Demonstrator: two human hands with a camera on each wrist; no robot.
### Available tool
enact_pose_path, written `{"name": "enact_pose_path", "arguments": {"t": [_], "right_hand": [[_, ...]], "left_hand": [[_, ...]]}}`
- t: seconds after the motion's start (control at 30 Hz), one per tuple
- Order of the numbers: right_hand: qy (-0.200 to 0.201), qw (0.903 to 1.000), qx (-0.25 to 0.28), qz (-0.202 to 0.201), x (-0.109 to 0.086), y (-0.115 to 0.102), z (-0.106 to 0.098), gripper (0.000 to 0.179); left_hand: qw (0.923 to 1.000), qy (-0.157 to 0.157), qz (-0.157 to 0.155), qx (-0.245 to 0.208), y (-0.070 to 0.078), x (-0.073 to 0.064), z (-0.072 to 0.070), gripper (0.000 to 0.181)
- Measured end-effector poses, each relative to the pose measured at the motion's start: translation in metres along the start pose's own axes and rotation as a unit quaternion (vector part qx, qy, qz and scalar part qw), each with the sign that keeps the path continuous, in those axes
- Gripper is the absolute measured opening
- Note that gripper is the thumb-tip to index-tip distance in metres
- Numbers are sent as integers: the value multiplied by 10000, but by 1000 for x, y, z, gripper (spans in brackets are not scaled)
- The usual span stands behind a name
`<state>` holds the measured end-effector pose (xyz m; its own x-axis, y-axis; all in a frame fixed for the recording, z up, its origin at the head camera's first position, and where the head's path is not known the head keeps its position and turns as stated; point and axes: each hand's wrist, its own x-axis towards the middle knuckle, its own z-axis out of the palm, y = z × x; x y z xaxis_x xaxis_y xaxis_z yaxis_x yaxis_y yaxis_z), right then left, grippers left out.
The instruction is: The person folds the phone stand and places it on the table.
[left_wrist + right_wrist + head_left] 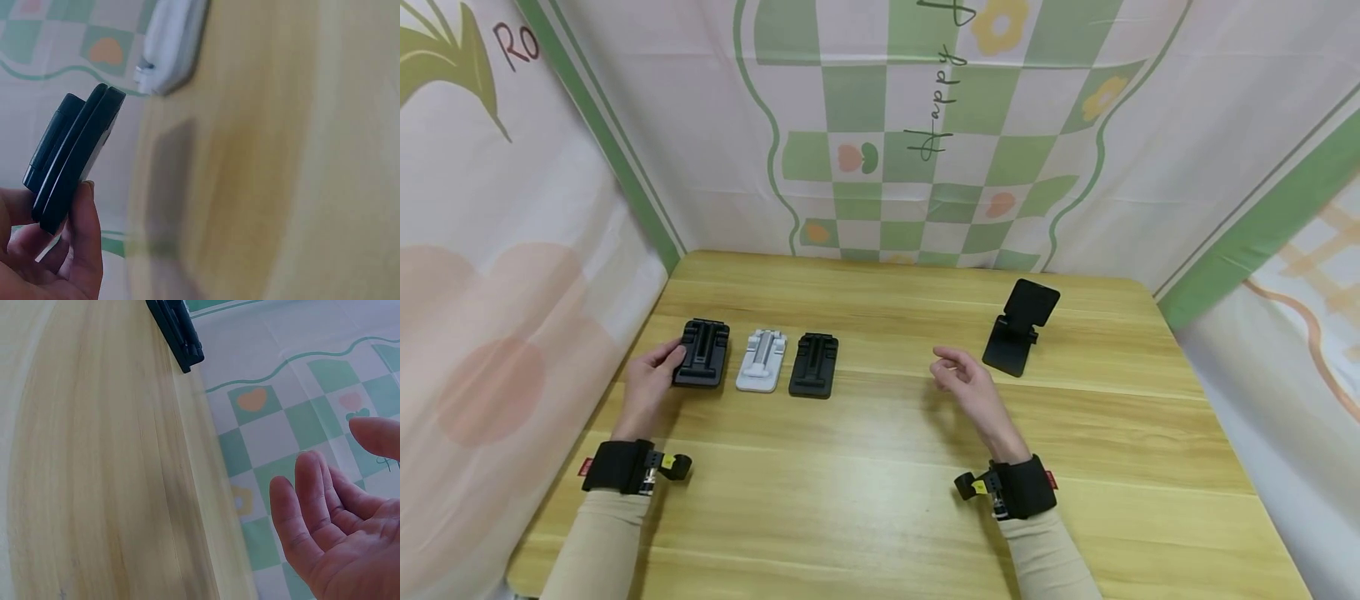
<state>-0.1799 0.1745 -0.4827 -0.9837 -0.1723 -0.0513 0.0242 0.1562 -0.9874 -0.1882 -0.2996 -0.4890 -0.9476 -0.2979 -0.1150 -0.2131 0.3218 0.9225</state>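
My left hand (651, 383) pinches a folded black phone stand (702, 354) at its left edge, thumb on top and fingers beneath. In the left wrist view this black stand (78, 156) is raised off the table, its shadow below. Just right of it a folded white phone stand (762, 361) lies flat, followed by another folded black phone stand (814, 365). My right hand (973, 392) hovers over the table with relaxed fingers and holds nothing. Beyond it, to the right, a black phone stand (1021, 327) stands unfolded with its plate tilted up.
The wooden table (820, 500) ends at a patterned curtain (910, 200) along the back. Another cloth (497, 350) hangs close along the left edge, near my left arm. Each wrist wears a black band (1028, 487) with a small camera.
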Motion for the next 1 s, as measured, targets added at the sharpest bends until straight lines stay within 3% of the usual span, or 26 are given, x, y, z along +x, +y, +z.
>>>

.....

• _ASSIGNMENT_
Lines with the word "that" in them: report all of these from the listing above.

• _ANSWER SECTION_
- Measured end-effector poses, each relative to the pose measured at the motion's start: translation in metres along the start pose's own axes and rotation as a unit quaternion (vector part qx, qy, qz and scalar part qw), each with the sign that keeps the path continuous, in those axes
- Note that gripper is the thumb-tip to index-tip distance in metres

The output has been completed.